JSONL event log — A timestamped entry for every action the runtime took during execution. Context gathering steps, prompt assembly, agent invocations, tool calls, validation checks — each one is a JSON line with the timestamp, the action type, the relevant metadata, and the outcome. The JSONL format makes it easy to grep, pipe into analysis tools, or aggregate across multiple runs.

The artifact delta tracking deserves particular attention. At the start of each step, the runtime takes a snapshot of the declared output files. At the end, it compares. The diff — created, modified, deleted — is recorded in run.json alongside the step result. This means I can look at a completed run and see exactly what each step produced, not just whether the step succeeded.

From "The AI Did Something Wrong" to "Here's What Happened"

The practical shift is significant. Before this observability infrastructure existed, debugging a failed DevSpark run meant: re-running the command, paying close attention to the output, and trying to remember what the prompt said. This produced vague descriptions of failures that were difficult to act on.

With run artifacts, the debugging workflow changes:

devspark harness runs --last 5

Lists the five most recent runs with their status. Pick the failed one:

devspark harness runs show <run-id>

Shows the step-by-step execution record, which step failed, which validation rule it tripped, and the artifact delta up to the point of failure. If the failure is in the AI output itself — the agent generated code that doesn't match the project's patterns — the JSONL log includes what context was assembled into the prompt, which adapter was used, and what model version responded.

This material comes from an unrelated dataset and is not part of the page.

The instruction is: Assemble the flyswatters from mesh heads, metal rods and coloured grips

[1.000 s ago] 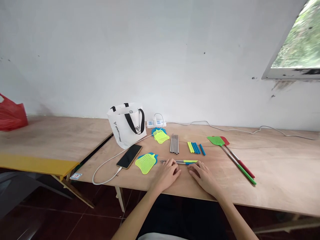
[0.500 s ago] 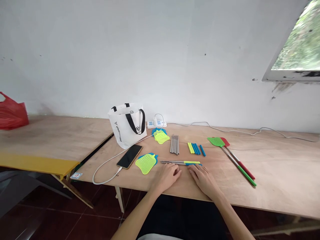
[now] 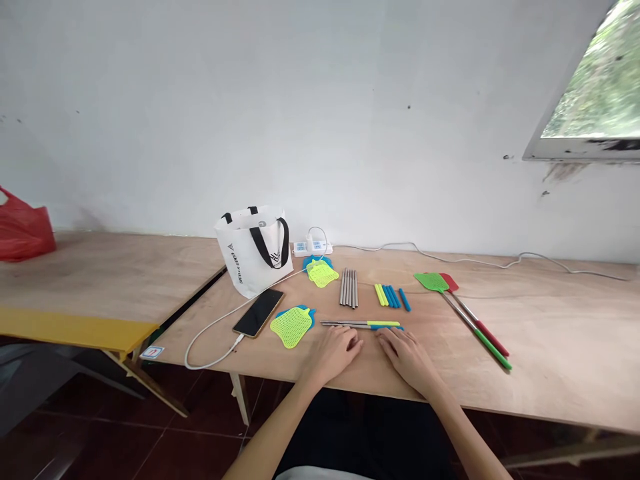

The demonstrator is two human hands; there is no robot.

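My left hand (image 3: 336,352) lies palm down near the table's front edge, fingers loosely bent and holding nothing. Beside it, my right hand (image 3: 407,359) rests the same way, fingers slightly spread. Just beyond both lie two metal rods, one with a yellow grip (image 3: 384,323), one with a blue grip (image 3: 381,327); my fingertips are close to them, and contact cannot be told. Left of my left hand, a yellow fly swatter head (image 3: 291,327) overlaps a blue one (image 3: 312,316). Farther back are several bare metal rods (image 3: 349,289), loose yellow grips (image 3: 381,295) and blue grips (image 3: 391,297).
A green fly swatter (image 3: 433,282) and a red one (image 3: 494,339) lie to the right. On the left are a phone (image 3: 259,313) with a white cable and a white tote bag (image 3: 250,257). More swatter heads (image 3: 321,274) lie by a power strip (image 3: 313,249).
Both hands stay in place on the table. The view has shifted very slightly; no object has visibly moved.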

The question "where did it go wrong?" becomes answerable. Not always perfectly — the model's internal reasoning is still opaque — but the scaffolding around the AI call is fully visible.

Token and Cost Visibility

One concern I had before building this: AI API costs can spiral when workflows run frequently across a team. Without per-run token tracking, the first indication of a cost overrun is the billing statement.

The event log captures token counts per LLM invocation. Aggregated across a workflow, this gives per-run cost visibility. The retention configuration lets me set how many runs to keep before the archive truncates — a balance between diagnostic utility and storage growth. For workflows I run repeatedly, I can look at the token trend over time and catch if a prompt change inadvertently made the context much larger.

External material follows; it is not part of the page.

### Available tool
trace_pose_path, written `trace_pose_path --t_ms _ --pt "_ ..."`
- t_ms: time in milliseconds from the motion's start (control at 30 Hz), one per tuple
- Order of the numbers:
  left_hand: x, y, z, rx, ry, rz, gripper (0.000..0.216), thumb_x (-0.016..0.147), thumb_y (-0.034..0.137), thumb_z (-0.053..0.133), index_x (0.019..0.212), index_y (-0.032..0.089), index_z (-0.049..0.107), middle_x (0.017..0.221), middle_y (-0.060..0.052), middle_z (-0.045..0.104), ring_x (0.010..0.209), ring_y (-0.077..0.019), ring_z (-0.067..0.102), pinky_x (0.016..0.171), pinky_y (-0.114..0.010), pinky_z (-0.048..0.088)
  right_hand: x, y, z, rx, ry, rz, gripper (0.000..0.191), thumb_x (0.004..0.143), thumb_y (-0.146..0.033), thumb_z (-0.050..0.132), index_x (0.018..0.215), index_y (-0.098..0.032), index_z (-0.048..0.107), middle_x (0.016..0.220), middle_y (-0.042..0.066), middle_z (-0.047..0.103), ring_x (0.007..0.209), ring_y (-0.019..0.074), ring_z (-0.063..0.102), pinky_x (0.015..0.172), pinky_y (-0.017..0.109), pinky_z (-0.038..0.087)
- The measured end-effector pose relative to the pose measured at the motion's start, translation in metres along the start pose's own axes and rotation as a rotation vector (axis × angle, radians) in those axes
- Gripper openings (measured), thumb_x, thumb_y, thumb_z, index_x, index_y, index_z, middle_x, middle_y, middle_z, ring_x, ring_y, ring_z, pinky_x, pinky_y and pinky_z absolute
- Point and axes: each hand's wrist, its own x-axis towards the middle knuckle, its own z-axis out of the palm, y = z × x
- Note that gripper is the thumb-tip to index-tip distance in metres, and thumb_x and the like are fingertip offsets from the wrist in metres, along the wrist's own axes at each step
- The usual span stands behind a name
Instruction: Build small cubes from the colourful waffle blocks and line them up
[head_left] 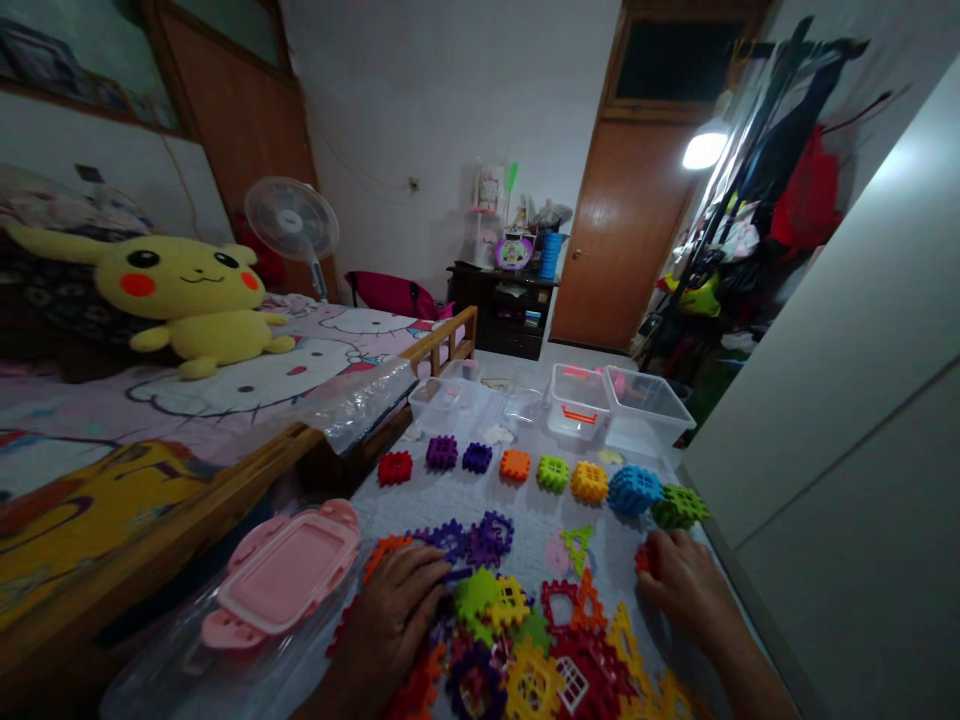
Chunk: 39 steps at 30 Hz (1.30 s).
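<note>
My left hand (397, 615) is low over the left side of a loose pile of toothed plastic building pieces. Its fingers and thumb close on a dark purple building piece (459, 575), seen edge-on. My right hand (686, 580) is at the right side of the table, fingers curled round a red building piece (648, 560) that they partly cover. Between the hands lie a lime green piece (476, 600), a yellow piece (510, 602), a red square frame (559, 604) and an orange triangle (589, 603). A green triangle (577, 547) lies apart, nearer my right hand.
Behind the pile runs a row of stacks sorted by colour, from a red stack (395, 468) to a green stack (679, 507). Clear plastic boxes (649, 405) stand beyond. A pink lid (289, 570) lies at left, beside the bed rail (247, 490). A white cabinet (840, 450) borders the right.
</note>
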Motion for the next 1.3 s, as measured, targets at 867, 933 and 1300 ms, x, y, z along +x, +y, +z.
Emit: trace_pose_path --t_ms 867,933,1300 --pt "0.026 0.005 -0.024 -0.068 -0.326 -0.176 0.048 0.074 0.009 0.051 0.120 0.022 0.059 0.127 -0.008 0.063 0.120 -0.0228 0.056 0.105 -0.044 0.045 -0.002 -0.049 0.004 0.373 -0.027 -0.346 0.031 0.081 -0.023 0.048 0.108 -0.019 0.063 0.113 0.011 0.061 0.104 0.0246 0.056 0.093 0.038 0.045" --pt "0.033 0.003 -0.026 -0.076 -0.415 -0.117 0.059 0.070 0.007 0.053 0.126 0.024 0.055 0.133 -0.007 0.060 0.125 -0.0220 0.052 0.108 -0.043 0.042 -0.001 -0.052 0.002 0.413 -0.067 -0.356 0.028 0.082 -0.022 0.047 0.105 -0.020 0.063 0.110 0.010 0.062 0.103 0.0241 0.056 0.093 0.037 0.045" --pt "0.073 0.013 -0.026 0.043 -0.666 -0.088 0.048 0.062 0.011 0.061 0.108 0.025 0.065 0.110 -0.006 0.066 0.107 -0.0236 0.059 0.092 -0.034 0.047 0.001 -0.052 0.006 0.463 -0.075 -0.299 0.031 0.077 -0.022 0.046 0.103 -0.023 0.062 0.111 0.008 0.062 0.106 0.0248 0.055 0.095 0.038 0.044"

The security dimension matters too. The event log creates an audit trail of which files were read by which steps and which commands were executed. For workflows that touch sensitive paths or invoke deployment scripts, that audit trail is the difference between "we think the workflow only touched what it was supposed to" and "the run record shows exactly what was accessed."

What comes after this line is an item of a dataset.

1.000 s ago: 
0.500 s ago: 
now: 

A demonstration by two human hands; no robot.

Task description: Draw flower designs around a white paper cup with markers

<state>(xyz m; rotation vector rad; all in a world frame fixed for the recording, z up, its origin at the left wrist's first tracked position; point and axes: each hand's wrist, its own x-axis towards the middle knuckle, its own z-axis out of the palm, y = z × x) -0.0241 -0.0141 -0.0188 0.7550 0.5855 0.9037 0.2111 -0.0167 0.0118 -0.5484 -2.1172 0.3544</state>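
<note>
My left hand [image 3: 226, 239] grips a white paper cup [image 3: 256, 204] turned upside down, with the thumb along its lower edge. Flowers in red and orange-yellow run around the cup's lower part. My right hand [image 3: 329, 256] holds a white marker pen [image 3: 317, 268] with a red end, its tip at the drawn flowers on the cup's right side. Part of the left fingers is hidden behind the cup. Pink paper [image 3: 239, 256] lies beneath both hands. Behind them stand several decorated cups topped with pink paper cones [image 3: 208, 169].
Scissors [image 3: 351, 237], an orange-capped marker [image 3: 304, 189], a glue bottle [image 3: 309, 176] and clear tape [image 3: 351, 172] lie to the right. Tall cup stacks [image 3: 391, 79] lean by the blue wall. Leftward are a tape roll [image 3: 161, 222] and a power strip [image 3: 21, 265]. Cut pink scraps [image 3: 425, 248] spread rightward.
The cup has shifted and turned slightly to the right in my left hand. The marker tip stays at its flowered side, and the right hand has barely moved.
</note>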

Connecting Observability to Improvement

The suggest-improvement workflow described in the previous article draws directly on run artifacts. When I invoke it after a failure, it reads the most recent run record and pre-populates the improvement proposal with the execution context. The telemetry infrastructure is what makes that pre-population possible — without structured run artifacts, the proposal would have to reconstruct state from memory, which is how feedback loses its precision.

Observability is the foundation for the feedback loop. You can't improve what you can't see. And in AI systems, where the failure modes are subtle and context-sensitive, "seeing" means having structured, queryable records of what the system actually did — not just what you remember it doing.

The goal isn't full transparency into the model's reasoning. That's not achievable with current tools, and it may not be necessary. What is achievable — and what DevSpark's run artifacts provide — is full transparency into everything that surrounds the model: the context assembled, the validation applied, the files touched, the commands executed. That's enough to make most failures diagnosable and most improvements discoverable.